*About this task*.
Copy each line of the following data that contains "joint".

━━━━━━━━

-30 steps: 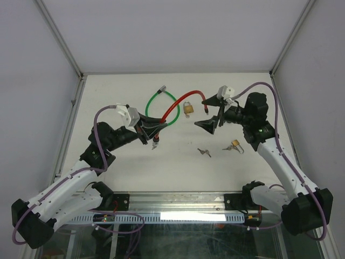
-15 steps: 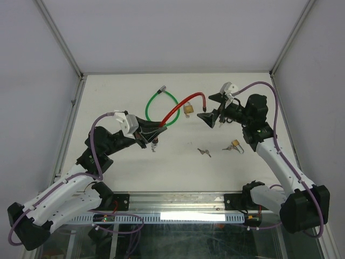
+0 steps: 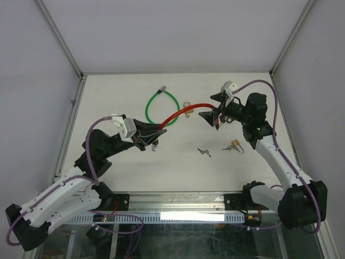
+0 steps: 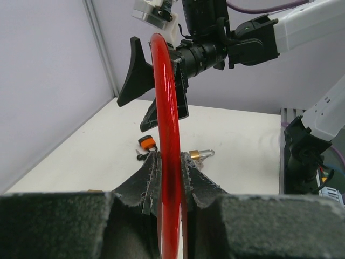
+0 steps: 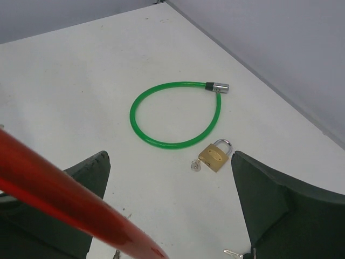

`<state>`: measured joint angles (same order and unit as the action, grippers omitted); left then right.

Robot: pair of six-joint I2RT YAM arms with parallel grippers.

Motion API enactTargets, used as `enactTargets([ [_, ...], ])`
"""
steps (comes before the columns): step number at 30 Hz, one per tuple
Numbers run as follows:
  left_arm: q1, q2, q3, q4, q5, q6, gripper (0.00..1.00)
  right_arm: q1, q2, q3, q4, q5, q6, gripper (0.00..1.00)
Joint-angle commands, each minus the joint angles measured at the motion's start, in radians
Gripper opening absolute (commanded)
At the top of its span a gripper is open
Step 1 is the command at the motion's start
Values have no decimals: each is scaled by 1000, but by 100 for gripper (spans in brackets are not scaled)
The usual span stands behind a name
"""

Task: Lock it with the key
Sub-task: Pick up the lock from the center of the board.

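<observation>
- Table [image 3: 118, 91] carries the loose things; the task's own lock is lifted off it.
- Red cable lock [image 3: 180, 112] arcs through the air between the two arms. We judge it light and springy rather than limp, with a slick plastic sleeve. It is best taken close to its ends, not mid-span, where it would swing and twist.
- Left end effector [image 3: 152, 135] is clamped on the cable near one end.
- Right end effector [image 3: 214, 110] stands wide open at the cable's far end, holding nothing; we cannot tell whether it touches.
- Green cable lock [image 3: 148, 108] lies looped on the table.
- Brass padlock [image 5: 214, 155] lies just beside that loop.
- Keys [image 3: 204, 152] lie flat on the table nearer the arms. They look thin and slippery to us, so we would pinch one by its head.
</observation>
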<state>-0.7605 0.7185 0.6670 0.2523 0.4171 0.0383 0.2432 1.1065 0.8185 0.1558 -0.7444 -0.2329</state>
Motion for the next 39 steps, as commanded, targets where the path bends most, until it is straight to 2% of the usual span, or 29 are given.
enactTargets([
  [1, -13, -40, 40, 84, -70, 31, 0, -17, -18, 33, 37, 5, -12, 97],
  [3, -14, -45, 35, 87, -105, 29, 0, -21, -22, 31, 34, 5, -12, 97],
  [5, -15, -43, 29, 97, -135, 26, 0, -24, -19, 37, 21, -64, 19, 20],
  [6, -14, -40, 23, 103, -156, 22, 0, -24, -16, 45, 9, -85, 14, 10],
  [7, -15, -36, 18, 114, -176, 17, 0, -24, -15, 52, -8, -109, 9, 6],
  [11, -17, -9, -13, 152, -269, 1, 0, -25, -26, 70, -27, -166, 9, 0],
  [16, -28, 37, -70, 248, -436, -17, 0, -35, -56, 77, -18, -209, 60, 0],
  [20, -36, 87, -113, 350, -556, -53, 0, -45, -58, 77, 18, -243, 166, 0],
  [25, -52, 189, -129, 461, -609, -124, 0, -45, -24, 54, 121, -251, 361, 0],
  [28, -59, 255, -134, 530, -642, -149, 0, -45, -15, 55, 133, -226, 402, 0],
  [33, -59, 295, -174, 631, -638, -149, 33, -49, -40, 77, 109, -215, 388, 0],
  [36, -58, 252, -212, 628, -607, -112, 42, -64, -64, 112, 67, -237, 362, 0],
  [39, -56, 186, -253, 595, -574, -75, 44, -77, -91, 139, 34, -263, 338, 0],
])
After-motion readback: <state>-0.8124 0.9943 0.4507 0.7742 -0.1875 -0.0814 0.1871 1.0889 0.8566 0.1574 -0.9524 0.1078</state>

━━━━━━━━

*Solution to this exercise*.
`<state>`: measured joint angles (same order and unit as the action, grippers omitted); left then right.
Robot: pair of six-joint I2RT YAM arms with parallel grippers.
Joint-angle commands, each minus the joint angles measured at the motion's start, in radians

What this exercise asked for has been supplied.